Kafka Characteristics
How does a system that writes everything to disk achieve millions of messages per second? Kafka's performance comes from a combination of clever design decisions that exploit how modern hardware and operating systems actually work.
Why disk-based Kafka is fast
Kafka writes all messages to disk -- no RAM caching at the application level. This sounds slow, but Kafka exploits three facts about modern hardware:
| Optimization | How it works |
|---|---|
| Sequential I/O | All reads and writes are sequential appends. Sequential disk access is 1000x faster than random access on spinning disks, and competitive with random RAM access on SSDs. |
| OS page cache | The OS caches disk data in free RAM automatically. Kafka benefits from this without managing its own cache -- recently written data is served from RAM transparently. |
| Zero-copy | Kafka stores data in a standardized binary format. When sending to consumers, data goes from page cache directly to the network socket via sendfile(), bypassing the application entirely. |
| Batching | Kafka groups messages together for network transfer and disk writes. Fewer, larger I/O operations are more efficient than many small ones. |
These optimizations together deliver messages at near network speed.
Message retention
Kafka retains messages based on configurable policies:
| Policy | How it works |
|---|---|
| Time-based | Keep messages for N days/weeks (default: 7 days) |
| Size-based | Keep up to N GB per partition |
| Compaction | Keep only the latest value for each key (useful for changelogs) |
Kafka's constant-time performance means storing weeks of data has negligible impact on throughput.
Client quotas
To prevent misbehaving clients from monopolizing broker resources, Kafka supports byte-rate quotas per client ID. When a client exceeds its quota, the broker doesn't return an error -- it throttles the client by delaying responses. This keeps quota enforcement transparent to the client (no special backoff logic needed).

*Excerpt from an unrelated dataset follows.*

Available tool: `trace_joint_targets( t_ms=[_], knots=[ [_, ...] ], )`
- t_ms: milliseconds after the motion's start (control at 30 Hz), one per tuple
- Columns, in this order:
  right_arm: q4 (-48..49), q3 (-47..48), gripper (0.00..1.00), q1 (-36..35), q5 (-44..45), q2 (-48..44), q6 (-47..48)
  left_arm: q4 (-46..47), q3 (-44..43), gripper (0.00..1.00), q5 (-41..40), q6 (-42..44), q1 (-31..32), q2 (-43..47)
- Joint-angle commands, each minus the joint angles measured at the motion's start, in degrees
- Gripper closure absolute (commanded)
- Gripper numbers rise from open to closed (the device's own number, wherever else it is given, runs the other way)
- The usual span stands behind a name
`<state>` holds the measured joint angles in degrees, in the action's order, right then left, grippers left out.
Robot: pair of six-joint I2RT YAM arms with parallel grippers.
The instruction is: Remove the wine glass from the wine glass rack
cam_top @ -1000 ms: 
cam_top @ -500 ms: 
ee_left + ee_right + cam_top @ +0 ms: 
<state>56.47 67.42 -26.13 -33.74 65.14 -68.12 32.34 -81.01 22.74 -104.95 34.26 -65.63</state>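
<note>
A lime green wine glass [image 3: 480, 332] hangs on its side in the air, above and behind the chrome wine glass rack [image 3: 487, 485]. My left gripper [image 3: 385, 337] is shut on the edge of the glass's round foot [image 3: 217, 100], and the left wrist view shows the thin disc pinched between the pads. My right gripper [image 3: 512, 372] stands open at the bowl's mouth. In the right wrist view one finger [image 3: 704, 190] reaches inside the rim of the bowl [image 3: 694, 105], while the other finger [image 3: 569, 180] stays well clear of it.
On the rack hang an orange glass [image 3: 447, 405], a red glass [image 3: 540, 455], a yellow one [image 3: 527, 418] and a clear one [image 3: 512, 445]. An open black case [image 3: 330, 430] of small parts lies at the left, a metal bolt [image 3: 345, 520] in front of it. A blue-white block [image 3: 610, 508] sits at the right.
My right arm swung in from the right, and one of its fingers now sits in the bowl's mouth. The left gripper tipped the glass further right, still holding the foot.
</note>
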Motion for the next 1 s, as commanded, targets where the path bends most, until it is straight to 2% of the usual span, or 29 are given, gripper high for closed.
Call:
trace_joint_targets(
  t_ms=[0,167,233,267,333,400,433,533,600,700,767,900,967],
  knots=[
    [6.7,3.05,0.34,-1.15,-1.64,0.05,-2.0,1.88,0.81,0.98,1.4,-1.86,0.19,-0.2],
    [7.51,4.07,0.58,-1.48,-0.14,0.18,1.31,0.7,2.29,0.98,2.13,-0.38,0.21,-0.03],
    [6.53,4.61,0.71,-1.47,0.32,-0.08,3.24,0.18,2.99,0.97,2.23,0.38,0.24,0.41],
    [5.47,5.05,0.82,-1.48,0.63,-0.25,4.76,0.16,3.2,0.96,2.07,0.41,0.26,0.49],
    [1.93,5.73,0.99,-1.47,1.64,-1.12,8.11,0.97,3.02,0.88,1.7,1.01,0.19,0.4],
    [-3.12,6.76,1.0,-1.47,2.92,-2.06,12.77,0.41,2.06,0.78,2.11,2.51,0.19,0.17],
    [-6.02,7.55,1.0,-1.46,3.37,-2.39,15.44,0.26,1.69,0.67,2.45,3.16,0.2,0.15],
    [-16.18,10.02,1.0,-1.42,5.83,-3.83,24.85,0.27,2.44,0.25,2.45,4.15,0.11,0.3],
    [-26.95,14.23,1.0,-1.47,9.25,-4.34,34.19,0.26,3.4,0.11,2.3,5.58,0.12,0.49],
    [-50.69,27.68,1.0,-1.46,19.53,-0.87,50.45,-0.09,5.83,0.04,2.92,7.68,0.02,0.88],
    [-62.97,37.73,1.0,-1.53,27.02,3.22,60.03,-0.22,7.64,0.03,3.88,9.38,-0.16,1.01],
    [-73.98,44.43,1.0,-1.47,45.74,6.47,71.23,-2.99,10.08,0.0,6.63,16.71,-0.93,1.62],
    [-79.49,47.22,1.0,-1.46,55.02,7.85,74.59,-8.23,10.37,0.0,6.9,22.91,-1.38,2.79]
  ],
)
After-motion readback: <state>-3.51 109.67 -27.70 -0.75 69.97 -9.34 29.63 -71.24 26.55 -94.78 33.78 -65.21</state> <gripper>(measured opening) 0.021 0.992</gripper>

Performance characteristics
| Property | Why |
|---|---|
| Scalable | Add brokers and partitions to increase capacity linearly. No upper limit on topic size. |
| Fault-tolerant | Broker failures detected by ZooKeeper; partitions automatically failover to ISR replicas. |
| High throughput | Consumer groups enable parallel consumption across partitions. Sequential I/O + zero-copy + batching maximize per-broker throughput. |
| Low latency | 99.99% of reads served from OS page cache (RAM), not disk. |
When asked "Why is Kafka fast despite writing to disk?", the answer is: sequential I/O (not random), OS page cache (free RAM caching), zero-copy (data bypasses the application on reads), and batching (amortize I/O overhead). These are the four pillars -- mention all four.